Family offices (FOs) play an important role in the impact-investing world, but there remains a lot of mystery around how to best navigate them. Most FOs are private by design so it can be difficult to discern which are actively seeking to make more sustainable investments.

All this has many fund managers and social entrepreneurs wondering: How can I see if my company or fund may be a candidate for their capital?

Family offices are generally structures that help ultra-high net-worth families run their financial affairs, including managing assets, preparing taxes and managing philanthropic activity. Of the roughly 10,000 FOs globally, about 40% are in the Americas, 30% in Europe and EMEA, and the balance in Asia. (For context, see “The Promise and Reality of Family Offices and Sustainable Investing” by Scott Saslow.)
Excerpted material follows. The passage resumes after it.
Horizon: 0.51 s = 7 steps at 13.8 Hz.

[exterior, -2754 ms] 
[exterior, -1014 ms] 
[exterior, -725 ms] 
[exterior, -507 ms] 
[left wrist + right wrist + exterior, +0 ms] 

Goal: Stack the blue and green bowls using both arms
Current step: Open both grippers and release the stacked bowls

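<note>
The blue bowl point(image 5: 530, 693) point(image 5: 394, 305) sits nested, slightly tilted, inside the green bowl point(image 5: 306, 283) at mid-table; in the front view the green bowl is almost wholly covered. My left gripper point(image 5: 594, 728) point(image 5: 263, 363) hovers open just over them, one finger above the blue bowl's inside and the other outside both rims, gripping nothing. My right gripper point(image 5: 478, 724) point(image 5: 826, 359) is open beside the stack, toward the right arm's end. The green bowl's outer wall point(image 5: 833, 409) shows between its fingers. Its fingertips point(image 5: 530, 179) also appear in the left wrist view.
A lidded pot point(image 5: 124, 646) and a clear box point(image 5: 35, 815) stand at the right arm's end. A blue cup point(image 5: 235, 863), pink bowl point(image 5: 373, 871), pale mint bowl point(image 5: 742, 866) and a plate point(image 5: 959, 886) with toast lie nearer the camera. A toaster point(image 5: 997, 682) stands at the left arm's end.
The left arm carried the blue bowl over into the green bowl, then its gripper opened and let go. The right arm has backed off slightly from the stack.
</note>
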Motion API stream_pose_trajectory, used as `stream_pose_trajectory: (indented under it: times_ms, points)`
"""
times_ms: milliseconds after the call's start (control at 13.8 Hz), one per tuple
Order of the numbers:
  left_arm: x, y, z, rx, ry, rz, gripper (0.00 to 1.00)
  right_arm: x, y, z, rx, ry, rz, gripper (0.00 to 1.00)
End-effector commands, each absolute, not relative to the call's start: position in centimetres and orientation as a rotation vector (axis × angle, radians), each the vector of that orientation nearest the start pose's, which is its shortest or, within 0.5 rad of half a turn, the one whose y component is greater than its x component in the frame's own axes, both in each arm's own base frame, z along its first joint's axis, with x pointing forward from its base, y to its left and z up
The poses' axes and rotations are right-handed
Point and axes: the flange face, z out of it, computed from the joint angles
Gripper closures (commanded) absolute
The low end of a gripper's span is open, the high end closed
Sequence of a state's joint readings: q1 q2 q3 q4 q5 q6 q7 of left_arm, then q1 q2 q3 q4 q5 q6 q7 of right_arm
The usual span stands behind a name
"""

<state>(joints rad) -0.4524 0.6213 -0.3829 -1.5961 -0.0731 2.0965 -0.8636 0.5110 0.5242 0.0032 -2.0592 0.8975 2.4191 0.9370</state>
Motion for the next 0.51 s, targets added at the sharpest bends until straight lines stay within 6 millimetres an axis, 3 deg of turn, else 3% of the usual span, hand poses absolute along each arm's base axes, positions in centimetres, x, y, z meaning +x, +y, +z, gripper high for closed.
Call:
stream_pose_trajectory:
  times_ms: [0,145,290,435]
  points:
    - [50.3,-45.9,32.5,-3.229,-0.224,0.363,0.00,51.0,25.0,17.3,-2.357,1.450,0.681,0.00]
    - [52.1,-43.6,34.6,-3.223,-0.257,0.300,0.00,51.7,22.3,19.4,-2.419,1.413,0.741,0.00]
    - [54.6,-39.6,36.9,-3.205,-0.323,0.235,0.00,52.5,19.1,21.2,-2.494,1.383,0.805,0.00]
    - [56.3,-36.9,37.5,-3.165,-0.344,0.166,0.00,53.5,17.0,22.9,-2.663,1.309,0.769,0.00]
Sustainable and impact investing is gaining traction among FOs, according to Laird Pendleton, co-founder and co-leader of The CCC Alliance, a peer network of over 130 single-family offices (SFOs). “It is clear that the rising generation is driving the impact investment trend, and since the transfer of authority in a single family can be a protracted process, newer family offices with younger principals will likely have a larger appetite for impact investing,” he says.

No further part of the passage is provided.